By Bryce J. Renninger | feelingsoblahg.blogspot.com November 2, 2010 at 4:3AM
In this week's top five to check out on one of the tiny tubes you've got at home, TCM takes us behind the scenes of the early years of Hollywood, Pixar looks at the hidden lives of toys, two classics get re-releases, HBO's look at WWII's Pacific stage, and an Austin filmmaker looks at one of YouTube's most potty-mouthed stars.
1. TCM's "Moguls and Movie Stars: A History of Hollywood"
Last night, the cable network Turner Classic Movies started their "Moguls and Movie Stars" seven-hour multipart documentary, narrated by Oscar nominee Christopher Plummer. The series will run over seven weeks, with a new installment airing every Monday and a rerun every Wednesday from yesterday (with the first episode re-airing tomorrow) through December 13. So far, I've only been able to catch the first hour, but it's a healthy mixture of clips and the industry's finest (like our own Peter Bogdanovich) and film historians offering invaluable context and trivia. The first installment, "Peepshow Pioneers" starts with the early days of the technology, looks at the medium's popularity amongst immigrant communities, and provides witness to the founding of Hollywood. With the footage and expertise of the people involved, the series is a must-see for the casually interested to the hardcore cinephile.
2. "Toy Story 3" (criticWIRE rating: B+)
The third installment of the "Toy Story" franchise comes home this week, with a special box set of the trilogy arriving at stores too (If you haven't seen the second in the series, you're missing out on some amazing filmmaking and a good cry.). In the third film, Andy goes off to college and the toys make their way to a daycare center where they must contend with the ruler of that roost: a teddy bear named Lots-o'-Huggin'. In his blog review of the film, Todd McCarthy noted, that the film, "after a slam-bang action teaser, takes perhaps a bit longer than necessary to put all its pieces in place. But once it kicks in to unexpectedly become a prison-break thriller, it fires on all cylinders all the way to the finish line."

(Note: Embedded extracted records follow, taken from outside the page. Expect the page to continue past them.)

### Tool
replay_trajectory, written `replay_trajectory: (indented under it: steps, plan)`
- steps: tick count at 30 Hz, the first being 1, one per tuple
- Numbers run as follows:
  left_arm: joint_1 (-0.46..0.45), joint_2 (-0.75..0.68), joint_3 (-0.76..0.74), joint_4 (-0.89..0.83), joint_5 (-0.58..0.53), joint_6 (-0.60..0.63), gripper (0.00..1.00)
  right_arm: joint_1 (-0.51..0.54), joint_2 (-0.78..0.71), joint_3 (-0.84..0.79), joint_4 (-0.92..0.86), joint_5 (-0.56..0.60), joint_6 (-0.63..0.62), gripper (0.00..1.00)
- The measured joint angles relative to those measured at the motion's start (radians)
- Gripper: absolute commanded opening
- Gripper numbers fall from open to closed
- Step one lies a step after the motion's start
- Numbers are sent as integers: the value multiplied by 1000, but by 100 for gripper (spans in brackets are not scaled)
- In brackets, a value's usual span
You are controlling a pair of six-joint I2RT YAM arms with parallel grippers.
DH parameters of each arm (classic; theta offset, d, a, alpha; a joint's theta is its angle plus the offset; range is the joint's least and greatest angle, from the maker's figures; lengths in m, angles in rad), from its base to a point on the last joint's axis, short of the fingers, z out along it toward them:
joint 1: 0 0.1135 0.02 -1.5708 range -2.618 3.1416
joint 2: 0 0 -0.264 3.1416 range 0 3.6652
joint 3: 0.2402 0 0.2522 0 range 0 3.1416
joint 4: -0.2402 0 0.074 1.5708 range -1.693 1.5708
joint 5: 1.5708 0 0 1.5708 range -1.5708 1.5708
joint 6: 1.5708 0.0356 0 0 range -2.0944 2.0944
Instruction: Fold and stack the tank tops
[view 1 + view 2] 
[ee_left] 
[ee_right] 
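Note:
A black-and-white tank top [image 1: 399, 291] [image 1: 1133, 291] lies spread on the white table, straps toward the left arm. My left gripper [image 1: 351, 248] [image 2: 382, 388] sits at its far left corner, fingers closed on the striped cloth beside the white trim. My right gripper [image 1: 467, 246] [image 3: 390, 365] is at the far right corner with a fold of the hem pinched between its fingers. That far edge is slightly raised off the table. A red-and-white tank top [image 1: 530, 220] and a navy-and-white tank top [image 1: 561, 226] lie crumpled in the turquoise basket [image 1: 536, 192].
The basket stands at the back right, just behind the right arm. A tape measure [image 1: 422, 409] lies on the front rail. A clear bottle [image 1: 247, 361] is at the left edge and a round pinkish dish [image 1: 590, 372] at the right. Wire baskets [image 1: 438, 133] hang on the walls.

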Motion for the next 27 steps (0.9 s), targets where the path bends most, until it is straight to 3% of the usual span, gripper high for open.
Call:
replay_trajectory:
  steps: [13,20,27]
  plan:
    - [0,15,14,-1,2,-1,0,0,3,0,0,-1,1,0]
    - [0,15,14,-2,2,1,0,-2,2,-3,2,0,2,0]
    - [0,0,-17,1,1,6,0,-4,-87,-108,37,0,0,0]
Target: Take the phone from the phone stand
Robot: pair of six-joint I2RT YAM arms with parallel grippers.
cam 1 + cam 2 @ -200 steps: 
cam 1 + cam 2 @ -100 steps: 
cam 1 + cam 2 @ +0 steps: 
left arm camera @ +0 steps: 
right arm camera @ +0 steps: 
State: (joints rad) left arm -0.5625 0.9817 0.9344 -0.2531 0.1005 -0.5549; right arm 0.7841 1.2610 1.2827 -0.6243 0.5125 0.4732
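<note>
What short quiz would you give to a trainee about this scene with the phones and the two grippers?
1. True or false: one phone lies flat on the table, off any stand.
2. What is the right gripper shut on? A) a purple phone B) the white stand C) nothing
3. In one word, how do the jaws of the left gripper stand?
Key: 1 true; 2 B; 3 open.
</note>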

3. "Winnebago Man" (criticWIRE rating: B+)
YouTube sensation Jack Rebney, the foulmouthed star of a now-infamous Winnebago promotional video, is profiled in Ben Steinbauer's film about the elusive man who became the obsession of many a tape trader and YouTube video. Today, the film comes out on DVD via Kino. Roger Ebert puts in his two cents (and three stars), saying "Although we find out a lot about this virtual hermit and develop an admiration for his cantankerous principles, the movie leaves some questions unanswered…We suspect, but can't be sure, that much of his anger is not uncontrolled, but is aimed consciously at what he considers a stupid and corrupt world. He is not a comic character; he's dead serious." The film has great value, though, as a document of the anatomy of a YouTube sensation.
5. "The Sound of Music" & "The Bridge on the River Kwai" Box Sets
"The hills are alive" with stuffed box sets of two of the mid-twentieth century's biggest films. Christopher Plummer makes a return on our list as Captain Von Trapp to Julie Andrews's Maria. Along with the film's classic songs like "My Favorite Things" and "Do Re Mi," the box set provides all the material for a singalong, a backlot tour, and various TV content related to the film, including a Julie Andrews-Carol Burnett parody. "The Bridge on the River Kwai" heads home again with a Blu-Ray version that includes a DVD version of the film, and various photographic material and archival material featuring William Holden.
5. "The Pacific"
From the creators of "Band of Brothers" (Steven Spielberg, Tom Hanks, and company) comes "The Pacific," the wildly acclaimed HBO miniseries that aired on the network this spring. All ten hours of the series, which recreates the United States' WWII battles in the Pacific, comes home on DVD this week. "The Pacific" follows Marines from Guadalcanal all the way to Okinawa. Writing during the film's original run, The New York Times TV critic Alessandra Stanley notes, "“The Pacific” comes at a time when American troops are once again fighting on two fronts against an implacable enemy that combats advanced weaponry with fanaticism and suicide bombers…For all its realism, “Band of Brothers” was veined with an almost romantic infatuation with just war and noble warriors. “The Pacific” is harder to watch and all the better for it."